9. En dernier lieu, M. D... se borne à reprendre en appel, sans invoquer d'éléments de fait ou de droit nouveaux par rapport à l'argumentation développée en première instance et sans critiquer la réponse qui lui a été apportée par le tribunal administratif, les moyens tirés de ce que l'arrêté contesté serait entaché d'incompétence de son signataire et de ce que la décision procédant au retrait du titre de ce séjour aurait été édictée en méconnaissance du principe du contradictoire. Il en va de même des moyens tirés de ce que l'obligation de quitter le territoire français serait dépourvue de base légale, méconnaîtrait les stipulations de l'article 8 de la convention européenne de sauvegarde des droits de l'homme et des libertés fondamentales et celles de l'article 3-1 de la convention internationale relative aux droits de l'enfant, signée à New-York le 26 janvier 1990 et serait entachée d'une erreur manifeste d'appréciation de ses conséquences sur sa situation. Il en va également ainsi s'agissant des moyens tirés par M. D... de ce que la décision lui refusant l'octroi d'un délai de départ volontaire aurait fait une inexacte application des dispositions du II de l'article L. 511-1 du code de l'entrée et du séjour des étrangers et du droit d'asile et de ce que la décision lui interdisant le retour sur le territoire français porterait atteinte au respect des droits de la défense et serait entachée d'une erreur d'appréciation de sa situation personnelle.
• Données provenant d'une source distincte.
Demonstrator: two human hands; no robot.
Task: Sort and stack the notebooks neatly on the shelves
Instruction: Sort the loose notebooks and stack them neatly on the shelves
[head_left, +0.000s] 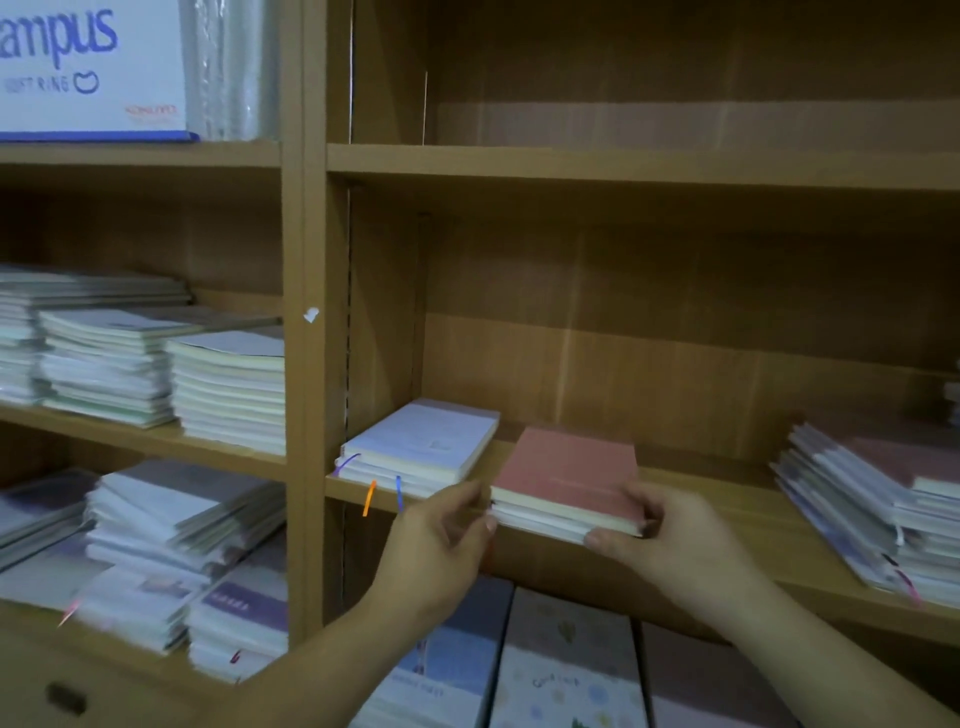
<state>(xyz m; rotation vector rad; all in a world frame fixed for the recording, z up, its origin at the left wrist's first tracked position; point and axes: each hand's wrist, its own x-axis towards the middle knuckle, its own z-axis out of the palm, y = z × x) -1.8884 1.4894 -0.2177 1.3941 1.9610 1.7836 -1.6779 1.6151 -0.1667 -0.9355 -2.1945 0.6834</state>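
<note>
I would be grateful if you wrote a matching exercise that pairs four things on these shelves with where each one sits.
Things
1. pink-topped stack
2. pale-topped stack
3. Campus box
4. slanting pile

Places
A. far upper left of the view
B. right end of the shelf
C. gripped between the left hand and the right hand at that shelf's front edge
D. by the compartment's left wall, with ribbons hanging over the edge

Pairs: 1-C, 2-D, 3-A, 4-B
</note>
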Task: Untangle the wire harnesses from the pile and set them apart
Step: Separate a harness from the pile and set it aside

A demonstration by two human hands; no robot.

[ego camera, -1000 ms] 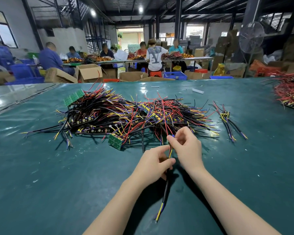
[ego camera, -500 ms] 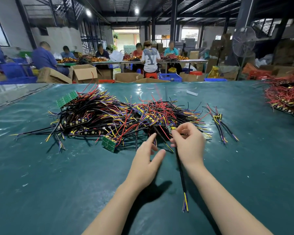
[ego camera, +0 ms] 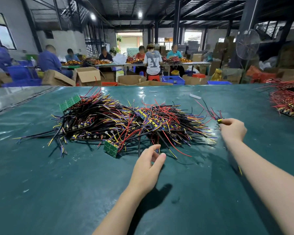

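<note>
A tangled pile of wire harnesses point(ego camera: 126, 122), with black, red, yellow and blue leads, lies mid-table on the green mat point(ego camera: 58, 192). My right hand point(ego camera: 232, 128) is out to the right of the pile and pinches one harness point(ego camera: 219, 120) by its yellow component. That harness's dark leads trail back under my forearm, blurred. My left hand point(ego camera: 149, 165) hovers at the pile's near edge with finger and thumb loosely apart beside some wire ends, holding nothing that I can make out.
Green circuit boards point(ego camera: 70, 102) point(ego camera: 110, 148) stick out of the pile. A second heap of red wires point(ego camera: 288, 100) lies at the right edge. A small white scrap point(ego camera: 195, 96) lies behind the pile. Several people work at benches beyond the table.
My right hand has carried the pulled-out harness from the pile's near edge to the right. My left hand let go of it and moved back toward the pile's edge.
</note>
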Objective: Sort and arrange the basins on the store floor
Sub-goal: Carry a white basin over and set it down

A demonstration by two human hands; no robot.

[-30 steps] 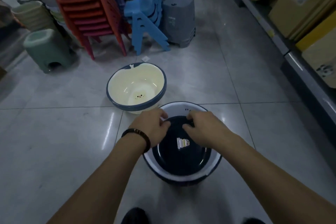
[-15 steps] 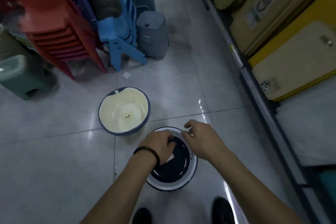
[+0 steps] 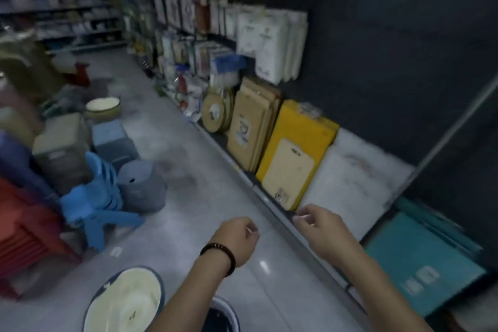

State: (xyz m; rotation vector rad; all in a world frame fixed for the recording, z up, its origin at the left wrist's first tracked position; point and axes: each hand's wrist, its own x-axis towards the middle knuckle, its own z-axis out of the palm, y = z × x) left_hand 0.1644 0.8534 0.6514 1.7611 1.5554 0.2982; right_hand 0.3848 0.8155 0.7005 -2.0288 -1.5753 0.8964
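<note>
A cream basin (image 3: pixel 124 302) with a dark blue rim sits on the tiled floor at the bottom left. Right of it, a dark blue basin (image 3: pixel 225 317) nested in a white-rimmed one shows at the bottom edge, partly hidden by my left forearm. Another cream basin (image 3: pixel 103 106) stands far back on the left. My left hand (image 3: pixel 238 240) and my right hand (image 3: pixel 318 226) hover above the floor, well above the basins. Their fingers are loosely curled and hold nothing.
Stacked blue stools (image 3: pixel 97 197), a grey stool (image 3: pixel 142 186) and red stacked chairs (image 3: pixel 24 237) crowd the left side. A low shelf on the right carries cutting boards (image 3: pixel 293 156) and a teal package (image 3: pixel 420 264). The tiled aisle (image 3: pixel 188 170) runs between them.
Both hands have let go of the dark blue basin and risen. The view has swung up and to the right, so the basins now lie at the bottom edge.
</note>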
L'appelant n'apportant aucun élément de nature à remettre en cause l'appréciation portée par le tribunal administratif sur l'ensemble de ces moyens, il y a lieu de les écarter par adoption des motifs pertinents retenus par les premiers juges.
10. Il résulte de ce qui précède que M. D... n'est pas fondé à soutenir que c'est à tort que, par le jugement attaqué, le tribunal administratif de Bordeaux a rejeté sa demande tendant à l'annulation de l'arrêté de la préfète de la Gironde du 19 avril 2019. Par voie de conséquence, les conclusions qu'il présente à fin d'injonction ainsi que celles tendant au paiement des frais exposés et non compris dans les dépens doivent être rejetées.
DÉCIDE :
Article 1er : Il n'y a pas lieu de statuer sur les conclusions de la requête de M. D... tendant au bénéfice de l'aide juridictionnelle à titre provisoire.
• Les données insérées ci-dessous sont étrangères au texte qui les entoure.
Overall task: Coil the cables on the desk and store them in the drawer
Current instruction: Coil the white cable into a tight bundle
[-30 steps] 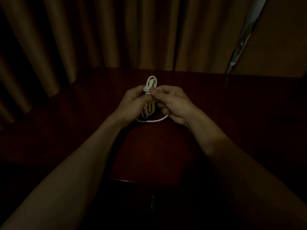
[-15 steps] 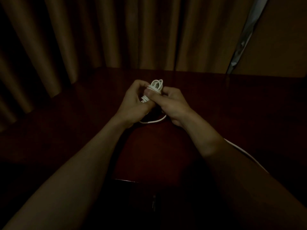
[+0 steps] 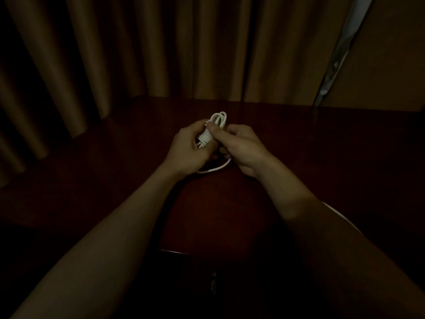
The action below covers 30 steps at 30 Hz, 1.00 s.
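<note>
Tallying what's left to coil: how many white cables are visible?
1 for sure: the white cable, gripped by left hand and right hand over the desk. The white strand further right may be its tail or a second.

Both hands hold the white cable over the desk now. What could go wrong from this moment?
1. A loose loop hangs below the white coiled cable between the left hand and right hand; it may unwind if the grip slackens.
2. A white strand trails beside the right forearm over the dark red wooden desk and could snag.

White cable (image 3: 212, 130), coiled, above desk (image 3: 299, 146)
</note>
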### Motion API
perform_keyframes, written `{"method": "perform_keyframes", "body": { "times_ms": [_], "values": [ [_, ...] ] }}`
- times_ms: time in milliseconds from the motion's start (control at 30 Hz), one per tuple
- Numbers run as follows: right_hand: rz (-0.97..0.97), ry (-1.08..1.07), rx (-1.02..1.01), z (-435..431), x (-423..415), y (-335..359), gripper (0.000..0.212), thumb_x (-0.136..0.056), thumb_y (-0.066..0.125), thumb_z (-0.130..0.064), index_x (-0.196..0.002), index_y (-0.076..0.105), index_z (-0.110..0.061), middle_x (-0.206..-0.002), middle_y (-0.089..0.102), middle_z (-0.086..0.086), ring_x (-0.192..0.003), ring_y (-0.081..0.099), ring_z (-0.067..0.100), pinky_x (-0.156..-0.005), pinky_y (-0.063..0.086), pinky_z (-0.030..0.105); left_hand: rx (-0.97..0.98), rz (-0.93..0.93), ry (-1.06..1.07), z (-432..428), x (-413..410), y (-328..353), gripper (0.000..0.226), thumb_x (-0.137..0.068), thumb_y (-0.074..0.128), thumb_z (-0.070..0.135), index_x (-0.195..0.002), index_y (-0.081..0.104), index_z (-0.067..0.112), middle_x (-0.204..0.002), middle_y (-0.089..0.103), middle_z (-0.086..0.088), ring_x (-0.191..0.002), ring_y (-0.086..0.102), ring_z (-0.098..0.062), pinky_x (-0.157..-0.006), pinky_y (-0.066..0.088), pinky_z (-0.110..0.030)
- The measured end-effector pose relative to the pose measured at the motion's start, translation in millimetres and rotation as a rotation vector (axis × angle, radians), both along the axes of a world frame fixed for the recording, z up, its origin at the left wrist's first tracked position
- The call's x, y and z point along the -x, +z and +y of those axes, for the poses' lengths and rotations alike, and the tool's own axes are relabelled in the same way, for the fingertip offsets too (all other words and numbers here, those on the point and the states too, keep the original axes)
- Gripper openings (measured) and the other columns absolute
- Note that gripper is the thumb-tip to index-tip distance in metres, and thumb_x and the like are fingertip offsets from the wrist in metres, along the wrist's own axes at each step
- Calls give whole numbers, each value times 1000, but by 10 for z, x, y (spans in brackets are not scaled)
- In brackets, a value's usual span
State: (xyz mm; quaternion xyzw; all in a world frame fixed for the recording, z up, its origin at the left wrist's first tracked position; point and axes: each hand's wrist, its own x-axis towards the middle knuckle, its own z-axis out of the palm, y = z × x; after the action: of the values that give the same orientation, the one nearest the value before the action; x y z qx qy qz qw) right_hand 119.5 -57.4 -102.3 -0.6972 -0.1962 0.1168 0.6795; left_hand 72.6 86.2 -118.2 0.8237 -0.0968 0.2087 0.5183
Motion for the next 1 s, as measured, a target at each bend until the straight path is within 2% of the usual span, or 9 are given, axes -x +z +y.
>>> {"method": "perform_keyframes", "body": {
  "times_ms": [167, 267, 367, 500, 667, 767, 833, 933, 1000],
  "values": [
    [0, -7, -3, -55, -22, -15, 52, -95, 73, -35, -117, 65, 10, -94, 71, 12, -82, 64, 22, -71, 47, 29, 188, 99, -98, 23, -3, 62, 19, -96, 63, 4, -114, 71, 6, -103, 74, -21, -93, 73, -37, -82, 58, -42],
    [42, 45, -19, -113, -50, 4, 31, -97, 71, -30, -110, 71, -2, -88, 74, 3, -68, 66, 10, -60, 46, 19, 318, 161, -120, 53, -27, 71, 24, -101, 57, 5, -119, 73, 8, -113, 74, -20, -104, 73, -32, -92, 58, -41],
    [59, 43, -41, -121, -52, 16, 28, -97, 71, -27, -111, 74, -3, -82, 73, 0, -61, 61, 6, -54, 43, 16, 333, 125, -118, 38, -21, 52, 26, -101, 60, 4, -125, 71, 8, -116, 75, -17, -103, 74, -31, -91, 60, -37],
    [105, -15, -45, -121, -46, 24, 42, -90, 79, -32, -113, 72, 2, -92, 73, 5, -77, 63, 13, -66, 49, 21, 321, 43, -64, 14, 5, 36, 29, -96, 68, 2, -114, 74, 24, -106, 80, -4, -101, 76, -23, -87, 61, -33],
    [125, -41, -9, -99, 4, 35, 33, -92, 76, -42, -99, 69, -10, -88, 66, 7, -60, 55, 6, -68, 48, 30, 249, -77, 119, -12, 3, 41, 46, -87, 82, 9, -131, 68, 9, -116, 76, 3, -106, 74, -8, -89, 61, -27],
    [82, 7, -12, -26, 85, 16, 31, -100, 65, -40, -101, 66, -10, -92, 68, 3, -65, 59, 7, -74, 55, 34, 175, -142, 173, -6, 13, 38, 43, -86, 84, 9, -126, 68, 10, -112, 75, 5, -102, 74, -7, -86, 61, -27],
    [73, 37, -43, 25, 133, 7, 31, -101, 63, -37, -109, 65, -7, -90, 67, 1, -62, 58, 4, -64, 55, 28, 125, -171, 185, 5, 13, 24, 38, -86, 83, 8, -119, 64, 11, -105, 74, 5, -94, 75, -10, -77, 62, -29],
    [-5, -21, -53, 55, 124, -2, 26, -102, 63, -31, -98, 63, -5, -68, 52, -2, -44, 44, -1, -45, 37, 19, 99, -137, 171, -14, 7, 16, 40, -88, 81, 11, -120, 57, 13, -99, 72, -1, -79, 73, -12, -59, 58, -26],
    [-13, -30, -53, 43, 107, 2, 34, -102, 64, -29, -103, 64, 4, -67, 46, 0, -43, 40, -1, -40, 31, 18, 78, -69, 120, -24, -3, 19, 42, -92, 77, 12, -129, 57, 13, -106, 71, 1, -85, 72, -5, -66, 55, -19]
  ]
}}
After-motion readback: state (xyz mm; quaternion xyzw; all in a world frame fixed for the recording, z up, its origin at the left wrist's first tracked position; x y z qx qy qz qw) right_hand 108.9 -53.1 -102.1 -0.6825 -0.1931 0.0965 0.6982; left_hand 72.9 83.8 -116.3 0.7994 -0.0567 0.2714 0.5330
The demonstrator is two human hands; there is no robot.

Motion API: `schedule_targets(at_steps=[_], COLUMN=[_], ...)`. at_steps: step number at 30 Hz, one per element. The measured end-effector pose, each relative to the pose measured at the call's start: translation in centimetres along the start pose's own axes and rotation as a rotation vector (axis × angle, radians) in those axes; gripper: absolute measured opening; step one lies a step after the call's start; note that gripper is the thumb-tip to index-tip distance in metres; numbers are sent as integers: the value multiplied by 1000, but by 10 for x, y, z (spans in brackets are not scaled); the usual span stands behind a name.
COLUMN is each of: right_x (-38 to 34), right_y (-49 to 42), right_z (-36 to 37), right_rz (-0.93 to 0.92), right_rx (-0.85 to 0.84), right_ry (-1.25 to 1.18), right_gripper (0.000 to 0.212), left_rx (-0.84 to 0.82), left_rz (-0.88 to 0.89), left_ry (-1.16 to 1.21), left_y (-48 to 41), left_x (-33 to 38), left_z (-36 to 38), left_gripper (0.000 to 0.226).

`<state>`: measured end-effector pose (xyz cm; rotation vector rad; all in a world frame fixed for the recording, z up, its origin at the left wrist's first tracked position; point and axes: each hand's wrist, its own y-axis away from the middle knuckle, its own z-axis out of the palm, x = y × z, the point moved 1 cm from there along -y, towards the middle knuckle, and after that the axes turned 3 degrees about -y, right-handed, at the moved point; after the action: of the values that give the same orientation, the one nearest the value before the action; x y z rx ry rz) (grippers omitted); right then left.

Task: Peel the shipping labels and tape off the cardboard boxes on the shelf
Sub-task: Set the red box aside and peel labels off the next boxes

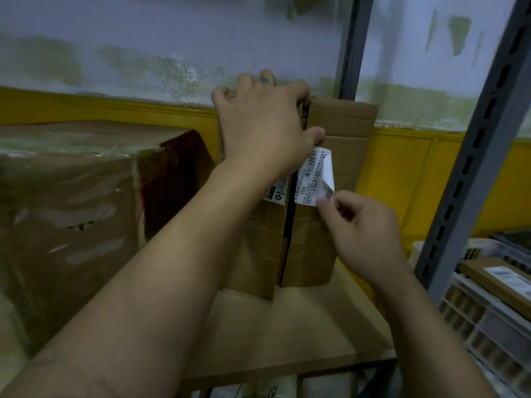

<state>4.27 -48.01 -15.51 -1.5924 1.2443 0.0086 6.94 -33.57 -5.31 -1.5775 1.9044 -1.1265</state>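
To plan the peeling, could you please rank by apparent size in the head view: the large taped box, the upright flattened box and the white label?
1. Large tape-wrapped brown cardboard box, left; also nearer the camera.
2. Upright flattened brown cardboard box, middle.
3. White printed paper shipping label, clearly smallest.

Left hand (pixel 258 130): bare; small dark cross-shaped tattoo (pixel 263 79) on one finger, just above the knuckle.
Left forearm (pixel 172 268): bare; faint dark line markings well below the left hand.
Right hand (pixel 365 231), right forearm (pixel 416 326): bare, unmarked.
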Motion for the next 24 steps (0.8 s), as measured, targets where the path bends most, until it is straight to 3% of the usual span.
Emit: schedule_targets(at_steps=[8,13,16,19,24], right_x=[-17,-23,-24,-20,-16], right_y=[-3,-7,-7,-9,-8], right_z=[-4,-10,-13,-19,-34], right_rz=[346,420,394,314,271], right_rx=[-111,-150,-157,-165,-61], right_ry=[-552,-648,-586,-319,-124], right_gripper=[33,32,33,36,41], left_rx=[12,15,19,23,26], left_rz=[11,17,19,21,19], left_ry=[-5,10,6,5,-4], left_y=[0,1,1,0,0], left_x=[1,0,0,-2,-2], left_z=[2,3,3,3,3], left_gripper=[44,44,43,43,43])
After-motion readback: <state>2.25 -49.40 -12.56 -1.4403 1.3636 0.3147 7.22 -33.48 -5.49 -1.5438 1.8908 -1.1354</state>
Article 2 : Le surplus des conclusions de la requête de M. D... est rejeté.
Article 3 : Le présent arrêt sera notifié à M. E... D... et au ministre de l'intérieur. Copie en sera adressée à la préfète de la Gironde.
Délibéré après l'audience du 5 novembre 2019 à laquelle siégeaient :
Mme Catherine Girault, président,
Mme Anne Meyer, président-assesseur,
M. Thierry B..., premier conseiller.
Lu en audience publique, le 3 décembre 2019.
Le rapporteur,
Thierry B...Le président,
Catherine Girault
Le greffier,
Vanessa Beuzelin
La République mande et ordonne au ministre de l'intérieur en ce qui le concerne et à tous huissiers de justice à ce requis en ce qui concerne les voies de droit commun, contre les parties privées, de pourvoir à l'exécution du présent arrêt.